Obviously your 'tilt' that this player has you beat is based on the flop raise, but I think you will win or chop enough to make this worth a call.

[tessarji]

My play for the hand, FWIW.

Three bet flop.

If villain four bets, C/C to SD.
If villain calls, bet the whole way...

Three betting this flop will probably shut down even KK, and I feel you make more when ahead by not allowing a weaker hand to check behind on any street.

[PokerBob]

[ QUOTE ]

Three betting this flop will probably shut down even KK,

[/ QUOTE ]

um, so i can keep betting a worse hand? This seems very not good to me.

by the way, if villain 4 bets the flop, i am beat like a drum.

[tessarji]

You will often be betting a better hand too. These would be value bets if you are ahead > 50% of the time.

Let me try to quantify the value of your read for this hand, with Bayes theorem.

Your read is that the villain will give the above action 100% with state *A (has AA,KK,QQ) and X% of the time with state *notA (has AK,AQ).

Possibility A, which has relative probability 29.4 %
Villain has you beat:
Hand 1: 91.8182 % 91.82% 00.00% { QQ+ }
Hand 2: 08.1818 % 08.18% 00.00% { AcQc }

Possibility notA, which has probability 71.6%
You are ahead:
Hand 1: 22.3485 % 05.68% 16.67% { AQs+, AQo+ }
Hand 2: 77.6515 % 60.98% 16.67% { AcQc }

You want to determine P(A|B) the probability of A given the action observed (B). This mathematically is determined by Bayes theorem;

P(A|B) = P(A)*P(B|A) \ (P(A)*P(B|A) + P(notA)*P(B|notA))

P(A)P(B|A) = .294
P(notA)P(B|notA) = .716*X

P(A/B) = .294 \ (.294 + .716X)

Let's do a quick example. If your opponent would 3 bet preflop and raise the flop with AK or AQ 15% of the time:

P(A|B) = .732

We know that, given the raise, he has state *A 73.2% of the time, and a weaker hand (state *notA) 26.8% of the time.
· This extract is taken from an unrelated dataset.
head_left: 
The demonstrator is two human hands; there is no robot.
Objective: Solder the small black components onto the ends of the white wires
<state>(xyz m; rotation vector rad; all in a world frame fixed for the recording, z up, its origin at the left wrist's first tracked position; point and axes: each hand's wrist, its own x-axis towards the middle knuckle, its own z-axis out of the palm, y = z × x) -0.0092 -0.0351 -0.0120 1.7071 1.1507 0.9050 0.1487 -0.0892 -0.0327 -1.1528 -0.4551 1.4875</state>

Now, what is the break even point?

You are being offered 5.5:1, you want to average 15.4% equity on a calldown. The break even point is given by:

8.18P(A|B) + 77.6(1-P(A|B)) = 15.4

P(A|B) = 89.6 %

This corresponds with a value of X = 4.8%

Conclusion? If villain would 3 bet preflop and raise the flop more than 5% of the time with AK, AQ, you should not fold.

Edit: Fixed the screwy math

[tessarji]

I think if I could not justify showing down AQ, vs a re-raiser, on a board of Q747, it would be better to fold to the three-bet preflop.

[Chris Daddy Cool]

wow i don't understand a word of this. maybe i play bad poker?

3-betting the flop is (without doing any math) wrong here. but so is folding the turn. so at least we are in agreement there.